Introduction
The area of a section of a circle is given by the formula:
A = \frac{1}{2} r^2 \theta
Where
r
is the radius of the circle.
\theta
is the angle of the section. For example, a complete circle has an angle of
\theta=2\pi
, and its area is
A = \frac{1}{2} r^2 2\pi = \pi r^2
To find the area bounded by a polar curve
r = f(\theta)
between angles
\theta = \alpha
and
\theta = \beta
:
A = \frac{1}{2} \int_{\alpha}^{\beta} [f(\theta)]^2 d\theta
In the previous module, we found the area of explicit functions by summing the areas of infinitely many, infinitely thin rectangles.
We find the area under polar curves by summing the areas of infinitely many, infinitely thin slices of circles.
Finding the Area of the Region Bounded by Two Polar Curves
To find the area between two polar curves
r = f(\theta)
and
r = g(\theta)
from
\theta = \alpha
to
\theta = \beta
:
A = \frac{1}{2} \int_{\alpha}^{\beta} \left| [f(\theta)]^2 - [g(\theta)]^2 \right| d\theta
This is the same as finding the area of the infinitely many, infinitely thin circle slices comprising the outer curve, and then subtracting the area of the infinitely many, infinitely thin circle slices comprising the inner curve.
Just like in the last module, we must split the integral wherever the functions cross through, exchanging the inner and outer functions in the integral.
Otherwise, we may accidentally include negative areas, which would cancel out the positive ones and give a smaller area than is there.

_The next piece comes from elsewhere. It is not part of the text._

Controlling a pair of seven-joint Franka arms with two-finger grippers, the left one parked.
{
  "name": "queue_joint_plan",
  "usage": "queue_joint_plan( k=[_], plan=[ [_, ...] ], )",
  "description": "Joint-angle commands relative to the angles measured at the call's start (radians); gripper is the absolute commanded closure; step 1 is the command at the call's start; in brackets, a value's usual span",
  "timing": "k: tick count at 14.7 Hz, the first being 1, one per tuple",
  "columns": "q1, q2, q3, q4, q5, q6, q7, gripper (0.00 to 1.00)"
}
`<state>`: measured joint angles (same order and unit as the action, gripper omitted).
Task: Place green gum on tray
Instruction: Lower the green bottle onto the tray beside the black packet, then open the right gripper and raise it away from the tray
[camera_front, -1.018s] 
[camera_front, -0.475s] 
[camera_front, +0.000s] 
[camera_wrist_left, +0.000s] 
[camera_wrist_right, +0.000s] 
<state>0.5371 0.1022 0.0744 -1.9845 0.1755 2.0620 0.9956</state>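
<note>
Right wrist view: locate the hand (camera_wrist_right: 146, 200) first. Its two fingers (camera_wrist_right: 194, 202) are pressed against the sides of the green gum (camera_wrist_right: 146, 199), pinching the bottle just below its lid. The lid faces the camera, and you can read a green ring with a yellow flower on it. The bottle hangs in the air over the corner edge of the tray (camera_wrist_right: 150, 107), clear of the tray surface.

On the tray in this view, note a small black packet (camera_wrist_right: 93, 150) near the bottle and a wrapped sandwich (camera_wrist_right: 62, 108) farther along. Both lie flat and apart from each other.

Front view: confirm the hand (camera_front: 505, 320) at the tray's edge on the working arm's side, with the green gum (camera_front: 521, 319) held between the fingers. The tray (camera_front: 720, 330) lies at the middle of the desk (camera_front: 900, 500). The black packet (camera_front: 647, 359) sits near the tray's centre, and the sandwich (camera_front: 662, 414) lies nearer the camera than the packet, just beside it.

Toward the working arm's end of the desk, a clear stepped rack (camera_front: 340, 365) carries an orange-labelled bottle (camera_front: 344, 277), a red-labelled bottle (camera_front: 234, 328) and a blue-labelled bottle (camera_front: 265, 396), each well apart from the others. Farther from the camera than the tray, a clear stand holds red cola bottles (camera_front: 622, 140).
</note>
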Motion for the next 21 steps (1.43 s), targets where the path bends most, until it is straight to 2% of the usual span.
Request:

Examples - Area Under Polar Curves
Example 1: Circle Verification
Find the area enclosed by the polar circle
r = 5
.
\begin{align*}
A &= \frac{1}{2} \int_{0}^{2\pi} 5^2 \, d\theta \\
&= \frac{1}{2} \, 25 \, \theta\Big|_0^{2\pi} \\
&= 25\pi \, \text{units}^2
\end{align*}
This matches the standard circle area formula
\pi r^2 = 25\pi
.
Example 2: One Petal of a Rose
Calculate the area of one petal of
r = 3\sin(2\theta)
.
The function has a radius of
0
at
\theta = k\pi/2
. Therefore, the first petal will be on
\theta=[0,\pi/2]
\begin{align*}
A &= \frac{1}{2} \int_{0}^{\pi/2} (3\sin2\theta)^2 \, d\theta \\
&= \frac{9}{2} \int_{0}^{\pi/2} \sin^2 2\theta \, d\theta \\
&= \frac{9}{4} \int_{0}^{\pi/2} (1 - \cos4\theta) \, d\theta \\
&= \frac{9}{4} \left(\theta - \frac{\sin4\theta}{4}\right)_0^{\pi/2} \\
&= \frac{9}{4} \cdot \frac{\pi}{2} = \frac{9\pi}{8} \, \text{units}^2
\end{align*}
The area of one petal is
9\pi/8 \text{ units}^2
.
Example 3: Limaçon Area
Find the area inside
r = 2 + \cos(\theta)
.
\begin{align*}
A &= \frac{1}{2} \int_{0}^{2\pi} (2 + \cos(\theta))^2 \, d\theta \\
&= \frac{1}{2} \int_{0}^{2\pi} (4 + 4\cos(\theta) + \cos^2\theta) \, d\theta \\
&= \frac{1}{2} \left(4\theta + 4\sin(\theta) + \frac{\theta}{2} + \frac{\sin2\theta}{4}\right)_0^{2\pi} \\
&= \frac{1}{2} \left(8\pi + 0 + \pi + 0\right) = \frac{9\pi}{2} \, \text{units}^2
\end{align*}
The limaçon encloses an area of
9\pi/2 \text{ units}^2
.
Example 4: Area Between Two Intersecting Circles
Find the area of the space enclosed by
r = 4\sin(\theta)
and
r = 2
.
First, find the intersection points:
4\sin(\theta) = 2 \implies \sin(\theta) = \frac{1}{2} \implies \theta = \frac{\pi}{6}, \frac{5\pi}{6}
Between
\pi/6
and
5\pi/6
,
r = 4\sin(\theta)
is larger. The area is:
\begin{align*}
A &= \frac{1}{2} \int_{\pi/6}^{5\pi/6} \left[(4\sin(\theta))^2 - 2^2\right] d\theta \\
&= \frac{1}{2} \int_{\pi/6}^{5\pi/6} (16\sin^2\theta - 4) d\theta \\
&= 8 \int_{\pi/6}^{5\pi/6} (1 - \cos(2\theta)) d\theta - 2 \int_{\pi/6}^{5\pi/6} d\theta \\
&= \frac{8\pi}{3} + 2\sqrt{3} \, \text{units}^2
\end{align*}
The area equals
\frac{8\pi}{3} + 2\sqrt{3}
.